Une passion, la glisse
Si le Maxi Merit, lui ouvre les yeux sur la compétition en mer et une Mini Transat sur le grand large, c’est dans la conduite des multicoques que Stève se spécialise, remportant sur un formule 40 remanié la Route du Rhum en classe 3. Le véritable électrochoc se produit sur Primagaz où Laurent Bourgnon l’invite à naviguer en 1997. « C’était exactement le style de bateau qui m’intéressait, puissant, rapide, sans concession ».
Puis il forme avec Franck Cammas un duo antinomique, mais complémentaire : Stève, l’instinctif, personnage haut en couleur à l’humour ravageur ; Franck, calculateur et méthodique à l’extrême. « En multi, on est sur le fil du rasoir. On passe notre temps à escalader puis à dévaler les vagues. Par contre, on est comme des fétus de paille et la moindre erreur se paie cash. » Ainsi ce chavirage en 2002 à moins de 734 milles de Pointe-à-Pitre, alors que Stève domine la Route du Rhum. « C’est certain, on prend des risques, mais quelle adrénaline ! Moi, demain, si j’arrête le multicoque, j’arrête le bateau ».
Et il reprendra sans doute le chemin des cimes. Car la montagne n’est jamais loin, ne serait-ce que pour suivre sa compagne, Émilie Serain, double championne suisse de skicross, montée à trois reprises sur le podium en Coupe du monde ou bien pour se préparer à une nouvelle course, comme avant la Jacques Vabre de 2007 lorsqu’il fit l’ascension du Mont-Blanc avec Franck Cammas. La haute montagne avant le grand large…

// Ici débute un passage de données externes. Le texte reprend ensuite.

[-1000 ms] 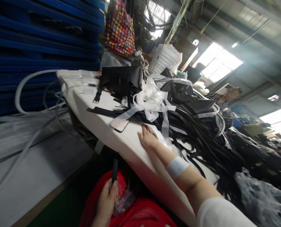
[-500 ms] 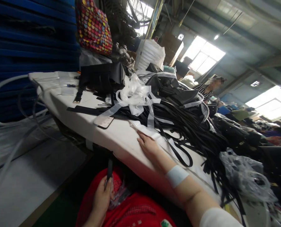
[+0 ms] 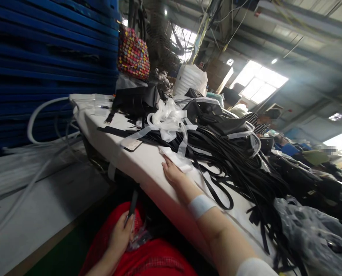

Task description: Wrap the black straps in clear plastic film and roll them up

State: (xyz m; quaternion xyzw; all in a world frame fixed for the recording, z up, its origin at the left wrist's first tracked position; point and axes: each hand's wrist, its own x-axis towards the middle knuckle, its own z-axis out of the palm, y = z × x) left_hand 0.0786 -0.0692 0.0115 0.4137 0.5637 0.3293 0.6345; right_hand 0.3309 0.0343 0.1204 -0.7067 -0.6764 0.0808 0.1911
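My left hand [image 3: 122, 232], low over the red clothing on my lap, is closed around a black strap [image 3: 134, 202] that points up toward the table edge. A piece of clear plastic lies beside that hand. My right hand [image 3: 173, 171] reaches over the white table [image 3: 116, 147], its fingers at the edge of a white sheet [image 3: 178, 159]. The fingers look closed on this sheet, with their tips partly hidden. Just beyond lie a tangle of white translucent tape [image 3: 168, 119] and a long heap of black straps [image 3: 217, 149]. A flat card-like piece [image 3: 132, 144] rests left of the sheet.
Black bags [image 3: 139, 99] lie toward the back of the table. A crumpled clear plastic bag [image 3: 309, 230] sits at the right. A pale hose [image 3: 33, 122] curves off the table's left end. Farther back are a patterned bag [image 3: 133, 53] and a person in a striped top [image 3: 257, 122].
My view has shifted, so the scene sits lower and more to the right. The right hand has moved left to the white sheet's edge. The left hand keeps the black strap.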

Mer et montagne des valeurs communes
Stève est sensible aux valeurs communes que partagent marins et montagnards. « Avec les montagnards, on joue sur un terrain de jeu naturel, mais ils prennent beaucoup plus de risques que nous. Disons que leur environnement est moins prévisible. Nous, on peut anticiper la météo à 5 ou 6 jours. Alors qu’en montagne, du fait du relief, il y a des blocages, des évolutions impromptues et l’élément neige en plus qui évolue en permanence. » Certes, la gestion d’un multicoque dans une mer croisée, courte ou hachée est complexe, dangereuse, mais c’est prévisible et, en cas de coup dur, un bateau est comme un refuge en haute montagne. « J’en ai fait l’expérience, on peut vivre dans un multicoque retourné, en revanche un alpiniste lancé dans un 8000 sans oxygène pris dans le brouillard, ou victime d’une crevasse, c’est loin d’être aussi confortable. C’est marche ou crève ! » Pour autant, la navigation sur MOD 70, cette nouvelle classe de trimaran monotype lancée par Stève à l’assaut des océans est loin de ressembler à une balade de santé, mais « on ne joue jamais avec notre vie comme en haute montagne. Ma pratique de la mer est plus facilement comparable à celle d’un slalomeur. On recherche tous les deux à optimiser une performance instantanée et on adapte son style, sa trajectoire aux conditions climatiques rencontrée. » S’il a professionnellement fait son choix, Stève Ravussin continue de slalomer entre mer et montagne à la poursuite d’une sensation unique, la vitesse pure.